What is being asked => Find the line with "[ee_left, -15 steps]" and the line with "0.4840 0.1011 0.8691" in the entries below; output exactly those two lines, every line between them, and no others.

[Data items]
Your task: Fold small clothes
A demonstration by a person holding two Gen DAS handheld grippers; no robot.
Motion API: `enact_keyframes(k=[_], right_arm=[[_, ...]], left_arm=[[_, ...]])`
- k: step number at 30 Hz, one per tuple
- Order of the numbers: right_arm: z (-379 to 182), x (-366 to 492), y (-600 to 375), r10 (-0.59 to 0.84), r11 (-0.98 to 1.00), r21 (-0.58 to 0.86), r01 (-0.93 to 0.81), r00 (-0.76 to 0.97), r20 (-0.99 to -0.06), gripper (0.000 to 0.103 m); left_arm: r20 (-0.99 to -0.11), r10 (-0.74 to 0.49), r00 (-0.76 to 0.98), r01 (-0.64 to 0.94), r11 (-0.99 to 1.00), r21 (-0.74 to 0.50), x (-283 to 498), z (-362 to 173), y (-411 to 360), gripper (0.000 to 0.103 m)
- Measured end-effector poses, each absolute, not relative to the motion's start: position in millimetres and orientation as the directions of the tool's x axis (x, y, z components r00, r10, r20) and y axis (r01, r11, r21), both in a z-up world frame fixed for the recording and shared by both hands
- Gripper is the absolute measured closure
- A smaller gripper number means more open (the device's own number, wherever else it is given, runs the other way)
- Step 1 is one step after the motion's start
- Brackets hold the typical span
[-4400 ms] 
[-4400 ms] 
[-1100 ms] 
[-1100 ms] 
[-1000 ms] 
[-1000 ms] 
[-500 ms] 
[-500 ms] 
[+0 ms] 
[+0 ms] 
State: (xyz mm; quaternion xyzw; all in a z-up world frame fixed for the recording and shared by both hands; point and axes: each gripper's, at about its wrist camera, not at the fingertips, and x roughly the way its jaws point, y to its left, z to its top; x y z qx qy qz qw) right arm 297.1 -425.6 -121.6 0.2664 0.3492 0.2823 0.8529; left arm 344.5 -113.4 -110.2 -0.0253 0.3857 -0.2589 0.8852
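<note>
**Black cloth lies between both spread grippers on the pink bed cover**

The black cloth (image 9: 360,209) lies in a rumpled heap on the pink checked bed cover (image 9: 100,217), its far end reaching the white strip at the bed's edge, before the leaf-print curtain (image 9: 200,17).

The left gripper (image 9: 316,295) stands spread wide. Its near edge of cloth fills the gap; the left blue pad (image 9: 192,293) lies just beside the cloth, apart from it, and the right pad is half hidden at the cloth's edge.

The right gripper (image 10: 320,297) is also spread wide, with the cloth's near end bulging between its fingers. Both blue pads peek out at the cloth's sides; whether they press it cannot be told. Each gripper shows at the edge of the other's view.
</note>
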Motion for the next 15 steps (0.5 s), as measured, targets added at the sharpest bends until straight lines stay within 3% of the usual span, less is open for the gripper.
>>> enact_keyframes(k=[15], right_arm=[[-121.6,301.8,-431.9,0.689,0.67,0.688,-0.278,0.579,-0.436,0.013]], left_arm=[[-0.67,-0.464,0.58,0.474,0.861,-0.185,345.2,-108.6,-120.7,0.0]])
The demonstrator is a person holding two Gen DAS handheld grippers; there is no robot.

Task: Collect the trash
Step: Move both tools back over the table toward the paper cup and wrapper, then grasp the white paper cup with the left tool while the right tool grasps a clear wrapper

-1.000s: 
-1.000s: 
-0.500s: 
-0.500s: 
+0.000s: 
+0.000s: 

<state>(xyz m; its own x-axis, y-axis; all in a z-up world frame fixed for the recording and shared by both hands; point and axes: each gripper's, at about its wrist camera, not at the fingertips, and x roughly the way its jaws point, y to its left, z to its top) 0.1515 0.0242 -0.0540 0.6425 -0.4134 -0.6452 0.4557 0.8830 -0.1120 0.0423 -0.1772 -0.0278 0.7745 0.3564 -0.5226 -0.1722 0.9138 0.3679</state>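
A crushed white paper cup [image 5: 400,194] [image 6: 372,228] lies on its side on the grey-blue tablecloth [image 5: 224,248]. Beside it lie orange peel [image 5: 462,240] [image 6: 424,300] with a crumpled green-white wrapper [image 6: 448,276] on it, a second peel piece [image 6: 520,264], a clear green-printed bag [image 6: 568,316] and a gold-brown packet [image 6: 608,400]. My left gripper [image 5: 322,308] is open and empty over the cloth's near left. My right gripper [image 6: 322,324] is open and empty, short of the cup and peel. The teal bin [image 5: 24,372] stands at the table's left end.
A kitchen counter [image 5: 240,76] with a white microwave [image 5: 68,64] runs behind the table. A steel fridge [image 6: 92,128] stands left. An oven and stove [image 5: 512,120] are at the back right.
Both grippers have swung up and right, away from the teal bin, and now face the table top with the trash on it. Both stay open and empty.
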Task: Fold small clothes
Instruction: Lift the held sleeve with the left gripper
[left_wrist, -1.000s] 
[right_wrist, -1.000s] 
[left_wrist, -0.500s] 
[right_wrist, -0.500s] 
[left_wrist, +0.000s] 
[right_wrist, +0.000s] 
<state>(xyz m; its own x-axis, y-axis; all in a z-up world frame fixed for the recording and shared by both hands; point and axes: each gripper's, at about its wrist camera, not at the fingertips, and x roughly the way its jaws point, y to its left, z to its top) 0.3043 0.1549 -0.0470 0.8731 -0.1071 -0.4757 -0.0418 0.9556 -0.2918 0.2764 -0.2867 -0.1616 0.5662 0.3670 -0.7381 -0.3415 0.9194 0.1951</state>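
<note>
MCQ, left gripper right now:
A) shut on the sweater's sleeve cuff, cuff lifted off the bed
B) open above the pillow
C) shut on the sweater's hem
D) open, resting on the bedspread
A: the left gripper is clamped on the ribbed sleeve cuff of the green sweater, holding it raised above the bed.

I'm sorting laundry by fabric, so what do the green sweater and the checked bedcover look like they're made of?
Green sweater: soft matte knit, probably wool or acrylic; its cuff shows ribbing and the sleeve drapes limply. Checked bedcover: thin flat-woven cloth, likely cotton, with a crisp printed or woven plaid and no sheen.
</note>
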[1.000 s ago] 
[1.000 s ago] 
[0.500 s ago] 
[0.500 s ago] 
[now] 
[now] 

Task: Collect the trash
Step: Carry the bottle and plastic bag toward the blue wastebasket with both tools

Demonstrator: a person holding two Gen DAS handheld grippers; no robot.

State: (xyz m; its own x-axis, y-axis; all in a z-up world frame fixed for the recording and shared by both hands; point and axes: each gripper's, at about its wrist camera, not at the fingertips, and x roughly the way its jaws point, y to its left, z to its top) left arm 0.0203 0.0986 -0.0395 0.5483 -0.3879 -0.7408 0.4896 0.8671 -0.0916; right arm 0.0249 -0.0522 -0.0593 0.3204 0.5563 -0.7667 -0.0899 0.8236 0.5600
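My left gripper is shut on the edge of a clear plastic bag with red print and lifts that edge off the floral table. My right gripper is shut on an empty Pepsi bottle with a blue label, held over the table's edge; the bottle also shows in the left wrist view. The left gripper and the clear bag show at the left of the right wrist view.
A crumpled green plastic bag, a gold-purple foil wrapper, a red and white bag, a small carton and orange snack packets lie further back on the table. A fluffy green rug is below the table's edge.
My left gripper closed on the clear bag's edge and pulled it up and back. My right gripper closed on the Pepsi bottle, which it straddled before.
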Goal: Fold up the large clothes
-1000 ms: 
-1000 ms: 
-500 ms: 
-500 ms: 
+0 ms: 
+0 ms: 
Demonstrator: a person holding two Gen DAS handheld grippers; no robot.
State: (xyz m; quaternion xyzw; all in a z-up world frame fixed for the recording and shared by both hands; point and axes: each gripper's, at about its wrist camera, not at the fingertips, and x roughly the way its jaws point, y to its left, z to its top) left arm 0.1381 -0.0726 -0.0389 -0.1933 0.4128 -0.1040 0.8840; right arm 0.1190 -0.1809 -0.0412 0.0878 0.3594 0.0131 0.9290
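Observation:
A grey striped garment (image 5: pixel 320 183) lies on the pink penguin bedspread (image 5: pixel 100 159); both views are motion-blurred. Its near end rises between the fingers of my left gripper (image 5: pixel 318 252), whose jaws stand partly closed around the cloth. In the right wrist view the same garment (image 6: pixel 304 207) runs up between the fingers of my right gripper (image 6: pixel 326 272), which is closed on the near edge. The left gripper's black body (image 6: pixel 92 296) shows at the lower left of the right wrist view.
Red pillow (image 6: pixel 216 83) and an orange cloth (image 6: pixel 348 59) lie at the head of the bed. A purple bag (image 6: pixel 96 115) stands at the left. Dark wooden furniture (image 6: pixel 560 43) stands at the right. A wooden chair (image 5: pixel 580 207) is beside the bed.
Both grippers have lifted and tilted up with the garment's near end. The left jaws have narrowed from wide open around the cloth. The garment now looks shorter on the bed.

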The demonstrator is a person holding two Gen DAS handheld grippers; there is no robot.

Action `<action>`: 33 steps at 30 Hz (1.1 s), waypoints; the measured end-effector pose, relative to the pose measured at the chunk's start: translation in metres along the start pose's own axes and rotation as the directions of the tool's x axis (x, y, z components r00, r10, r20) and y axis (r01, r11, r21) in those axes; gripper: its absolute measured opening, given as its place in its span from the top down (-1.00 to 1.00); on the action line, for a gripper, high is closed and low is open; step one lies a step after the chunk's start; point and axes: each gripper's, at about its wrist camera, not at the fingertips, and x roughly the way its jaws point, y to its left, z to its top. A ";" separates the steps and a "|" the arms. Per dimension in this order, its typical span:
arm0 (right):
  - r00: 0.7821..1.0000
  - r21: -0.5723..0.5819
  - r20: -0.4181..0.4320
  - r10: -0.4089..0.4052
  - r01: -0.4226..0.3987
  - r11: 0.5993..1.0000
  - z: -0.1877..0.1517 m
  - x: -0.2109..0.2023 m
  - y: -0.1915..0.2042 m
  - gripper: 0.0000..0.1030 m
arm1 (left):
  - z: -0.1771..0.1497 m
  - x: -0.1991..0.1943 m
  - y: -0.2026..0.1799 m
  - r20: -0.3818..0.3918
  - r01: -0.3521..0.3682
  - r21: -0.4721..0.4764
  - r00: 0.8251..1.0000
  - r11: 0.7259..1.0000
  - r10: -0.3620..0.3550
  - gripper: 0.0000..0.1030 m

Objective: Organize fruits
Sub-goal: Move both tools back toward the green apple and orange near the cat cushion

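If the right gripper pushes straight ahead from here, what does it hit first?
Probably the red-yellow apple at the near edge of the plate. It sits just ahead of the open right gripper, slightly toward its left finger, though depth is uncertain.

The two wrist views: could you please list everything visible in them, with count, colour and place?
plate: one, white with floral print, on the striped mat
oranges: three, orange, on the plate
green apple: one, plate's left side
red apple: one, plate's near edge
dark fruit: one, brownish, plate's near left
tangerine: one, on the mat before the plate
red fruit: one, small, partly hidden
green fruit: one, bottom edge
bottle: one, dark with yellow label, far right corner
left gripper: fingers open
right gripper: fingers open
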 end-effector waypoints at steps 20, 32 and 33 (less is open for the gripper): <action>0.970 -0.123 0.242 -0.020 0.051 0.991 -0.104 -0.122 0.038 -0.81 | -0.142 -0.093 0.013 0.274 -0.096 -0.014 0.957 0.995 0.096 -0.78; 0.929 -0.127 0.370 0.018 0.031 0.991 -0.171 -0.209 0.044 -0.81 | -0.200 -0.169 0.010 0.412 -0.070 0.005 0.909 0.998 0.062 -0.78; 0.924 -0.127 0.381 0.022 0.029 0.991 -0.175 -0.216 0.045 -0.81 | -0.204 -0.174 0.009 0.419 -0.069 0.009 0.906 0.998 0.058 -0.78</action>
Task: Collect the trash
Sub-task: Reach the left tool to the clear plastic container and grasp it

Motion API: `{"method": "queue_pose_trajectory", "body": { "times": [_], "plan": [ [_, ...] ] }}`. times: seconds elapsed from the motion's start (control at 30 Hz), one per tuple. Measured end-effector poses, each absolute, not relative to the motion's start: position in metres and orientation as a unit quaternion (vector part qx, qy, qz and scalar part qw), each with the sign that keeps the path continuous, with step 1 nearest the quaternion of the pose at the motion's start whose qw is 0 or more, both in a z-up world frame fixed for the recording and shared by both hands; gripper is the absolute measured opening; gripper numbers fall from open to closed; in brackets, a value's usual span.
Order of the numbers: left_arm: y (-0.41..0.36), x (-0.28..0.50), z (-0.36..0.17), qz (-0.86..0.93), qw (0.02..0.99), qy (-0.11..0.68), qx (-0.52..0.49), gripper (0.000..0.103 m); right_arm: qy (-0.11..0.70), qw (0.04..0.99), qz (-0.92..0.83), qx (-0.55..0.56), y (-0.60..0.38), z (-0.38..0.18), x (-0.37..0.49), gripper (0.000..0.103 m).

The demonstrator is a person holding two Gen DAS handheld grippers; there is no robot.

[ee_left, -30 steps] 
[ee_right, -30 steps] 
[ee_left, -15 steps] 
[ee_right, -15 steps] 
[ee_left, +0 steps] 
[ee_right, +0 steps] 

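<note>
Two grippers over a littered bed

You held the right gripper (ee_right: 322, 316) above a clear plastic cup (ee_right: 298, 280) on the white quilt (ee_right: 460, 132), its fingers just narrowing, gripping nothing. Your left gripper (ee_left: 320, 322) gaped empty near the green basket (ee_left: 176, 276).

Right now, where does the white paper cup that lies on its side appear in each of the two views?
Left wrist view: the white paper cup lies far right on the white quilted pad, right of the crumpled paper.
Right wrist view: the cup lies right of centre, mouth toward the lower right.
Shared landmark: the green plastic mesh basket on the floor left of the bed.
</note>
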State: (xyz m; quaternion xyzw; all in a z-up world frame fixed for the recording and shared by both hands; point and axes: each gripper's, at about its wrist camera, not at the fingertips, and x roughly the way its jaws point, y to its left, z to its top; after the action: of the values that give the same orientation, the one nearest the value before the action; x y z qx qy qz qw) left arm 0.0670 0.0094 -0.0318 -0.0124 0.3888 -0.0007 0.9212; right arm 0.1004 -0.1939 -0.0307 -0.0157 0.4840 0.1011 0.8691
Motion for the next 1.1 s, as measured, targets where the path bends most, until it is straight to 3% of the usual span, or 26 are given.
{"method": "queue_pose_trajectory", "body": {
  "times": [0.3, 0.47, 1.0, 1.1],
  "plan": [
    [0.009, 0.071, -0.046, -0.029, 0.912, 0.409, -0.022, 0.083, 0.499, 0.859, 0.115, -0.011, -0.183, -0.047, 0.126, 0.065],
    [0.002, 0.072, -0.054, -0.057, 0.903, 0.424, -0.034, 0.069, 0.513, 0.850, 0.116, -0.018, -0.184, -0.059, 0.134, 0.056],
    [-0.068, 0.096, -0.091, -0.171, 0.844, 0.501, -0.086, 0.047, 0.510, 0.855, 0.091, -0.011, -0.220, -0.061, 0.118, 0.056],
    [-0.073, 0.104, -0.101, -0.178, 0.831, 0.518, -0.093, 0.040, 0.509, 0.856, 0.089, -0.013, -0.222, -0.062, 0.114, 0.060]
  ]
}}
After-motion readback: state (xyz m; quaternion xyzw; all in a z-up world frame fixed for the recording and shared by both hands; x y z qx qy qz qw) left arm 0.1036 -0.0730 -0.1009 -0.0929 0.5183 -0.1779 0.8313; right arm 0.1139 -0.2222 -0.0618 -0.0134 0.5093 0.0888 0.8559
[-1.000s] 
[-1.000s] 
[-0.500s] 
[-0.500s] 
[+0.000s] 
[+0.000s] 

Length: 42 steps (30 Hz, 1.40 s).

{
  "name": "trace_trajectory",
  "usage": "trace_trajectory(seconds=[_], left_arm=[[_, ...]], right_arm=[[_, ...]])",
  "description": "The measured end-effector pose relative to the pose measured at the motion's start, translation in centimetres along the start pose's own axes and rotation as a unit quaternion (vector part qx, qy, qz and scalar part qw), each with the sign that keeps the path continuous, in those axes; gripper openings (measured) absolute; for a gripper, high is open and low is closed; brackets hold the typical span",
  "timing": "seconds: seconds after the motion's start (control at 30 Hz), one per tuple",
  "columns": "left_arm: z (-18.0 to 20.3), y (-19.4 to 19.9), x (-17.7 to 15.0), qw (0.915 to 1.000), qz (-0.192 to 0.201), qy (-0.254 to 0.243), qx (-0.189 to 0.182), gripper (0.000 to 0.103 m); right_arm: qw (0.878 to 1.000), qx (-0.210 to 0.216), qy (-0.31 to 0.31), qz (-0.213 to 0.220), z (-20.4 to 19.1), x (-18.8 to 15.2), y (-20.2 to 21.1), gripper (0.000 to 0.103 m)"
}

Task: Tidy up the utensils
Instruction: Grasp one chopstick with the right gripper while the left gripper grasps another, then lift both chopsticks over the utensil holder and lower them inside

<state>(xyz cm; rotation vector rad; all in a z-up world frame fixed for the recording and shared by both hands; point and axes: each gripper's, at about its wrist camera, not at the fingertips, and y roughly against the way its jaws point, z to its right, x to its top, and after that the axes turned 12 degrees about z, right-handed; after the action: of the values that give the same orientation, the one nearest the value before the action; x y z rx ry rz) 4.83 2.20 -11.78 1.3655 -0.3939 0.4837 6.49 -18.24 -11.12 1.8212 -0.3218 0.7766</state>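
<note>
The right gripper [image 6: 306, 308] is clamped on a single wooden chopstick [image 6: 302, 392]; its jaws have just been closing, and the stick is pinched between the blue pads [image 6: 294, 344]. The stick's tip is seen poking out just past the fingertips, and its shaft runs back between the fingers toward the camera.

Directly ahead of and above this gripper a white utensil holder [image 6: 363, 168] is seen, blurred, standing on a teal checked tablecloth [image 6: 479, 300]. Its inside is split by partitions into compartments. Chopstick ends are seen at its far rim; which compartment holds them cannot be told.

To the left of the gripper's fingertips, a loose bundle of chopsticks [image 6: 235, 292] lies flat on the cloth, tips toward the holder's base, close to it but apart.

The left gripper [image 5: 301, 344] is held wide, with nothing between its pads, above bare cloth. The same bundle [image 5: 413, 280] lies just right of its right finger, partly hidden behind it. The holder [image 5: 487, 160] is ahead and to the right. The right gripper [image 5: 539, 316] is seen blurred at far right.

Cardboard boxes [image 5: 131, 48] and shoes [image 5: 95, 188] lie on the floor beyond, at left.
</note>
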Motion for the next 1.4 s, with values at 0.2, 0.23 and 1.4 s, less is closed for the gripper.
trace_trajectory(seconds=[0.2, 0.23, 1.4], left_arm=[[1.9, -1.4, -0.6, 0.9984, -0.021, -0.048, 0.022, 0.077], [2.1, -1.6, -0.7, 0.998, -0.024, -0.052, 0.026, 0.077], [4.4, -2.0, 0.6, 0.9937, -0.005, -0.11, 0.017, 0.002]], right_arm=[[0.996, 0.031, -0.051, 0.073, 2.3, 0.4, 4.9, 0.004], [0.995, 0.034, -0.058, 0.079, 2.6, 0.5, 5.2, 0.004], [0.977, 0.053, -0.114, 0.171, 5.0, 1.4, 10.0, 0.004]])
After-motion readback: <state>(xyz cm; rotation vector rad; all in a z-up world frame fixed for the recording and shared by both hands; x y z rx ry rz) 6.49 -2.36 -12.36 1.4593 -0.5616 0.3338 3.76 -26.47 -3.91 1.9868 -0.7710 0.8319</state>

Solution to this exercise =>
[ee_left, -15 steps] 
[ee_right, -15 steps] 
[ee_left, +0 steps] 
[ee_right, +0 steps] 

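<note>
Two grippers over a littered bed

You held the right gripper (ee_right: 322, 316) above a clear plastic cup (ee_right: 298, 280) on the white quilt (ee_right: 460, 132), its fingers just narrowing, gripping nothing. Your left gripper (ee_left: 320, 322) gaped empty near the green basket (ee_left: 176, 276).

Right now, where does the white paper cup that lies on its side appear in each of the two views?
Left wrist view: the white paper cup lies far right on the white quilted pad, right of the crumpled paper.
Right wrist view: the cup lies right of centre, mouth toward the lower right.
Shared landmark: the green plastic mesh basket on the floor left of the bed.
</note>
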State: (xyz m; quaternion xyzw; all in a z-up world frame fixed for the recording and shared by both hands; point and axes: each gripper's, at about its wrist camera, not at the fingertips, and x roughly the way its jaws point, y to its left, z to its top; after the action: of the values that give the same orientation, the one nearest the value before the action; x y z qx qy qz qw) left arm 0.0670 0.0094 -0.0318 -0.0124 0.3888 -0.0007 0.9212; right arm 0.1004 -0.1939 -0.0307 -0.0157 0.4840 0.1011 0.8691

Nothing else is part of this answer.